### What is being asked:
Identify all lines of the data containing the string "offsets" and copy them.

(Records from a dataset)

- Opening Delimiter -

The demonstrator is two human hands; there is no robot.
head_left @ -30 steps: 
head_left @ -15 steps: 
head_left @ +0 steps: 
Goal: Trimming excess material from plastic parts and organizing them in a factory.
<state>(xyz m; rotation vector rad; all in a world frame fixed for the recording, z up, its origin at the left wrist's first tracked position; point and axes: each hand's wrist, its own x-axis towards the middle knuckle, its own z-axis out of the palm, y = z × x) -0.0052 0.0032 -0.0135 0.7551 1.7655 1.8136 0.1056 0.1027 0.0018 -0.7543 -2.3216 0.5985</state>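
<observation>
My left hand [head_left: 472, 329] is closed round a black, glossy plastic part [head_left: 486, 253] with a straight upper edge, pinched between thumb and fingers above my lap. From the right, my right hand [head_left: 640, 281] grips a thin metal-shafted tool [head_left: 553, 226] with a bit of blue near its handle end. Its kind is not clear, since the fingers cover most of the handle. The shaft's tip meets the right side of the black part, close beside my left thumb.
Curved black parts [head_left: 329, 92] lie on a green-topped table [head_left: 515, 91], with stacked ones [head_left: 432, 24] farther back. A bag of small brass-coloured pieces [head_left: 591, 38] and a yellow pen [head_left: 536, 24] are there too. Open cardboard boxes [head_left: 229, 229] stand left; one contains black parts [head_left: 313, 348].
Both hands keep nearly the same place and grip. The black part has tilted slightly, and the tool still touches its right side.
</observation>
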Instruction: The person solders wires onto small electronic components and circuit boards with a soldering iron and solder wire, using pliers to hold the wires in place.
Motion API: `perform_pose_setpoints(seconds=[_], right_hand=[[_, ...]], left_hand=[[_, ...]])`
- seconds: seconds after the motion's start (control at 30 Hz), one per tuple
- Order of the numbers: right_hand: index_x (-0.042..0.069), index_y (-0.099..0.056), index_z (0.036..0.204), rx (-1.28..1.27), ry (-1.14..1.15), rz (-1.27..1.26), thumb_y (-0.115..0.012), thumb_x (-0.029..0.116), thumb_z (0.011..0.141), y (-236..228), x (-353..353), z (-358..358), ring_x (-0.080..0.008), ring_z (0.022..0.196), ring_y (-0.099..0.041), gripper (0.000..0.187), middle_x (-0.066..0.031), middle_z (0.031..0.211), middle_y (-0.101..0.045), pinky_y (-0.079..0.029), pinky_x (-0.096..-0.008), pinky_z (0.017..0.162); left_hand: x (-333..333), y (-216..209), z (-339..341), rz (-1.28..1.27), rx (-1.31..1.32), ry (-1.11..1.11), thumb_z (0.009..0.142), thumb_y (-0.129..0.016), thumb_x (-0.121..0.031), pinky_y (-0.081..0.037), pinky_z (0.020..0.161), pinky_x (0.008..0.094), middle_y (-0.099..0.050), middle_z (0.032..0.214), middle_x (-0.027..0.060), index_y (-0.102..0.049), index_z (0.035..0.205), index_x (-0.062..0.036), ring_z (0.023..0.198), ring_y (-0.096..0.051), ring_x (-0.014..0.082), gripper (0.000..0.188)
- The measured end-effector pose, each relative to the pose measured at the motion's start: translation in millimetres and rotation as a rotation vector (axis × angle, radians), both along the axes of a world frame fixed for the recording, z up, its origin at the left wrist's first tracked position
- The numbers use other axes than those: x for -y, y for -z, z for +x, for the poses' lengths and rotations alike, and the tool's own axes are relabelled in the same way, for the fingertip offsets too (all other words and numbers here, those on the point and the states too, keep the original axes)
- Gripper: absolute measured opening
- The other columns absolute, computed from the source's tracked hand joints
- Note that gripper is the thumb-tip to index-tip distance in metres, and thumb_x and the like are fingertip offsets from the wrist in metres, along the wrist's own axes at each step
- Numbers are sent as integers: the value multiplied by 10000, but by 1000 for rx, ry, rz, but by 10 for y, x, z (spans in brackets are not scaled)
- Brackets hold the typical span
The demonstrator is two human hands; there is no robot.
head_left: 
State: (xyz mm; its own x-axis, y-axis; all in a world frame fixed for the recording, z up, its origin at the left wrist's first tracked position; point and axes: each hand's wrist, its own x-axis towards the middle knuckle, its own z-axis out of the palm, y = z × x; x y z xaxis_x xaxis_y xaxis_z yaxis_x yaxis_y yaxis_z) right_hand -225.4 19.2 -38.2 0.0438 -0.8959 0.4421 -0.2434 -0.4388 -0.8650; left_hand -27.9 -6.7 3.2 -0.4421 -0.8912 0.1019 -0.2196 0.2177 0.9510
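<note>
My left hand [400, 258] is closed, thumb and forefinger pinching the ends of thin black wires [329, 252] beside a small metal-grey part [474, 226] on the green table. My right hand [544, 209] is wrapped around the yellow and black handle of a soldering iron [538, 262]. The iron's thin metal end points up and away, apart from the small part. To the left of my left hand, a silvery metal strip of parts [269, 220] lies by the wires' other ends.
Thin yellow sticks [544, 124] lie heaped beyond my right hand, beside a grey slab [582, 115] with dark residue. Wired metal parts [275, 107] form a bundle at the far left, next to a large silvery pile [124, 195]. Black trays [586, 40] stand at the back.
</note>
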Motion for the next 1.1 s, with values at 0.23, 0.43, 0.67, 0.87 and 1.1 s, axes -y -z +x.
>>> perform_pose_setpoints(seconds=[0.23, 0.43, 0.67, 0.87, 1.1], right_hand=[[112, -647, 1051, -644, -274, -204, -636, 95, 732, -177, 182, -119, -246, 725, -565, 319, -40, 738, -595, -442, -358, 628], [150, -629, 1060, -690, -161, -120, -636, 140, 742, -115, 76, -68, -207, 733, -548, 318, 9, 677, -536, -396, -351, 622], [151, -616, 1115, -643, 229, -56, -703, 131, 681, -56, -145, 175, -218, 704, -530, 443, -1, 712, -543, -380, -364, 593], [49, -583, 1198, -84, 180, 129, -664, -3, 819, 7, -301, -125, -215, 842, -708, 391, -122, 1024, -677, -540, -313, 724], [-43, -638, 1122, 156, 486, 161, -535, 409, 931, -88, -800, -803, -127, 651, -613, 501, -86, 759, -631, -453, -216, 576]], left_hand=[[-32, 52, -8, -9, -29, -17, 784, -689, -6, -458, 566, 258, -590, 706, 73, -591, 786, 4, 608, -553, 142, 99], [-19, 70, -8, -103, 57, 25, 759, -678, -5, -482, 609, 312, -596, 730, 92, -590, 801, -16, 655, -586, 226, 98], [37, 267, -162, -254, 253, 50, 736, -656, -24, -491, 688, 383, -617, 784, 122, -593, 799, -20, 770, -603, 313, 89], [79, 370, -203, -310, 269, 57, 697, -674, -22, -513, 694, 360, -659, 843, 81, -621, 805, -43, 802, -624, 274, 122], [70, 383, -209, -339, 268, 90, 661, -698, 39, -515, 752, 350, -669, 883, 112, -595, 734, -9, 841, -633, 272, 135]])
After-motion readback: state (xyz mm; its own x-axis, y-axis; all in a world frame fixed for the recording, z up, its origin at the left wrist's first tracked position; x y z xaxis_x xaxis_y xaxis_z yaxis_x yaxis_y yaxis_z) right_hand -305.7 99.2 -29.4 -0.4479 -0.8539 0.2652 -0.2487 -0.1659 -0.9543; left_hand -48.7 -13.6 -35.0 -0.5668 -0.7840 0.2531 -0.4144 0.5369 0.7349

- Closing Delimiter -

### Your response:
- The numbers use other axes than those: x for -y, y for -z, z for +x, for the poses' lengths and rotations alike, and the tool's own axes are relabelled in the same way, for the fingertip offsets too (all other words and numbers here, those on the point and the states too, keep the original axes)
- Note that gripper is the thumb-tip to index-tip distance in metres, and thumb_x and the like are fingertip offsets from the wrist in metres, along the wrist's own axes at each step

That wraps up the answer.